After selecting the credit card you will use, on the bottom of the second page where it asks for “Donation Information,” designate the Manchester Refugee Project as the recipient of your donation. 

Refugee Resettlement in Manchester

Volunteers and Financial Donations Needed!

RefugeesDid you know that there are currently 20 million refugees in the world and that over the next few years 85,000 will be settled in the US?  Nearly 900 will be settled in CT.  To meet this demand, the Integrated Refugee and Immigrant Services (IRIS) in New Haven, has been soliciting co-sponsorship groups from all over CT to assist with resettling families. Locally, the Manchester Community Refugee Resettlement Group (MCRRG) has begun work to eventually be able to tell IRIS that we are ready to welcome a refugee family into our community. Several of us have attended an intensive training at IRIS in New Haven. Judi Durham has agreed to take over coordination of the project from Jen Tierney who has steered it this far.  Although we have a small group of volunteers who have taken responsibility for several necessary tasks, we are still in need of others as there is still much work to be done.  Below is a brief list of some of the areas in which we need assistance.

  • Interpreters: Learn where we can get help from Arabic, French and other Middle Eastern language speakers. Once we know the language of the family we will be assisting, then we will be able to find interpreters to assist as needed.
  • Housing: Prior to family’s arrival, find affordable housing and vet potential landlords; once we know our family is arriving soon, sign lease, connect utilities, and get house ready for their arrival.
  • Necessary Goods: Gather all home furnishings, clothing, toys, books, etc.
  • Hospitality: Pick up at airport in NYC. Need at least two large vehicles for family and luggage and at least five people. Provide appropriate clothing. Provide culturally appropriate meal for their first night and some other food to have on hand.
  • Health Care: Judi is point person in this area, but others are needed. Tasks include identifying primary care providers, pediatricians, mental health providers, etc., who accept Husky/Medicaid. Yale Clinic for initial health assessment for each family member within first month.
  • Transportation: Get CT transit maps for bus routes. Identify options and teach family to ride bus. Coordinate transportation to all appointments. Drive to appointments.
  • Education: Take family to IRIS for a 3-day Cultural Orientation program. Find ESOL class locations and requirements for school enrollment. Register children in school and adults in ESOL classes.
  • Acculturation/Hospitality: Teach the family the basics about living in the US:  laundry, grocery shopping, bank or money orders, public transportation, e-mail account, government issued ID.
  • Employment: Prior to arrival, investigate jobs for service or unskilled workers (kitchens, grocery stores), as well as skilled (manufacturing, etc.) where little English is required. Know where to access specific job vocabulary charts. Be present at IRIS employment assessment. Create resume(s). Help adults find jobs. Assist with application(s) and interview(s).
  • Finance/Fundraising: Raise a minimum of $6,000. Oversee resettlement fund-raising and disbursements. Manage reception money and placement money welcome grant. Coach family on household budget, managing resources, credit history. Help family access all possible sources of funding, including food stamps and Temporary Family Assistance (TFA). Apply for SS card within five days of arrival. Help family begin repayment of International Organization for Migration (IOM) loan.
  • Attend Training in New Haven: An excellent day-long (9-4) training in which all aspects are explained in greater detail—not required for all volunteers, but very useful in understanding the scope of the project.
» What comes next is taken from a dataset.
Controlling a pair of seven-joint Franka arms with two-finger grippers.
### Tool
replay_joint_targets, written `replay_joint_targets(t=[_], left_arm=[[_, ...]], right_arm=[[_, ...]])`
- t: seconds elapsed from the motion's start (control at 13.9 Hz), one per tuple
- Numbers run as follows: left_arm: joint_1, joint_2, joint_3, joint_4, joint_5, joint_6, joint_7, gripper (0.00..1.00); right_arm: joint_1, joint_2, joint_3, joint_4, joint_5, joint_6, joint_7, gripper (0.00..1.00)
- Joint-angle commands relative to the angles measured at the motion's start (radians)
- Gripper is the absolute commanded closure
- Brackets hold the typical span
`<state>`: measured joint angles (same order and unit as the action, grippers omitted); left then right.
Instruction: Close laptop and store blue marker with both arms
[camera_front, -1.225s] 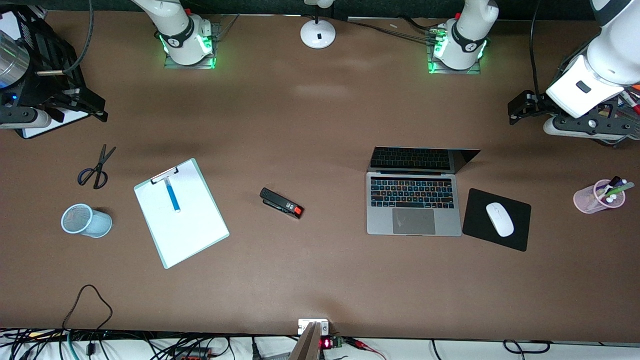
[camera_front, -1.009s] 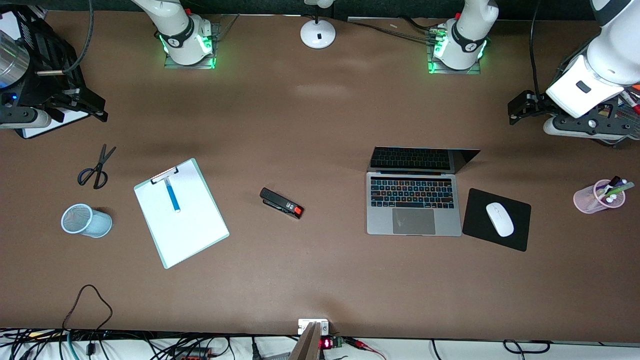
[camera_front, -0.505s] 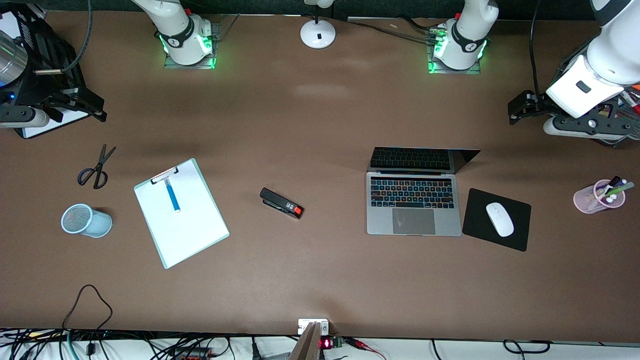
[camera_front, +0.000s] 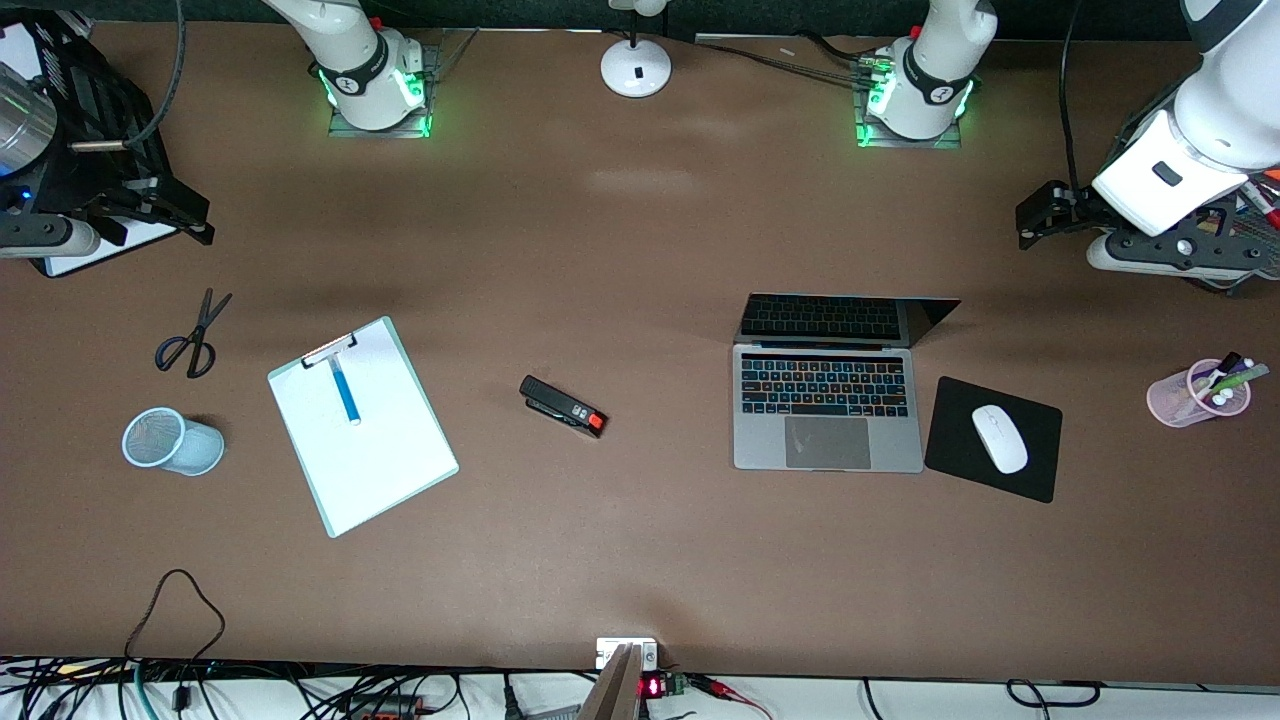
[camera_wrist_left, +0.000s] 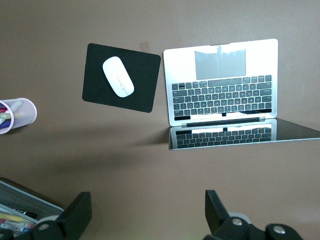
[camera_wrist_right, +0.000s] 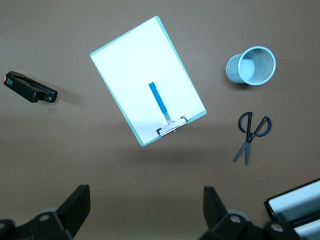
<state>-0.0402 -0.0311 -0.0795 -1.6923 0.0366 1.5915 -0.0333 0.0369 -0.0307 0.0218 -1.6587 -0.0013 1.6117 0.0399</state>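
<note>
Laptop (camera_front: 828, 405) stands open on the desk (camera_front: 640, 560), toward the left arm's end, with its screen raised and the coloured keys lit. Just beside it lies a black mouse pad (camera_front: 990, 440) with a white mouse (camera_front: 999, 438) on it. The blue marker (camera_front: 344, 391) lies on the white paper of a clipboard (camera_front: 362, 427), toward the right arm's end of the desk, one end near the clip. A black stapler (camera_front: 563, 406) lies between the clipboard and the laptop. A light-blue mesh cup (camera_front: 172, 441) and scissors (camera_front: 193, 338) are near the clipboard. The left end effector (camera_wrist_left: 150, 220) hangs open and empty over bare desk near the raised screen. The right end effector (camera_wrist_right: 145, 212) is also open and empty, over bare desk near the clipboard.
</note>
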Motion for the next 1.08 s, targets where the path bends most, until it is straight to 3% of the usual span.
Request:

Please consider where in this list you might be willing to contribute, either as point person or as a member of the group. Let Judi know what you would like to do and she can tell you which slots are still open (most of them!).  (judi.durham@gmail.com; 860 716 7266). 

Financial Donations Needed!

$$$$ A job of major importance is raising at least $6,000 to help the family through their first six months by which time we expect they will be self-supporting. Much of this money will be used for rent, but there will be other expenses before jobs have been found for the adults in the family. As this is a Manchester Community Project initiated by Tierney Funeral Home in which we are now participating, there are others besides UUS:E members who are contributing to this fund. We hope UUS:E members and friends will be as generous as possible. If you’d like to contribute, you can make out a check to Manchester Area Council of Churches (MACC) with Refugee Resettlement on the subject line and either mail it to MACC at 466 Main St, Manchester, CT 06040, or give it to Judi Durham or Nancy Parker.  If you’d like to use a credit card to donate online, you can go to the MACC donations page.  After selecting the credit card you will use, on the bottom of the second page where it asks for Donation Information you designate the Manchester Refugee Project as the recipient of your donation.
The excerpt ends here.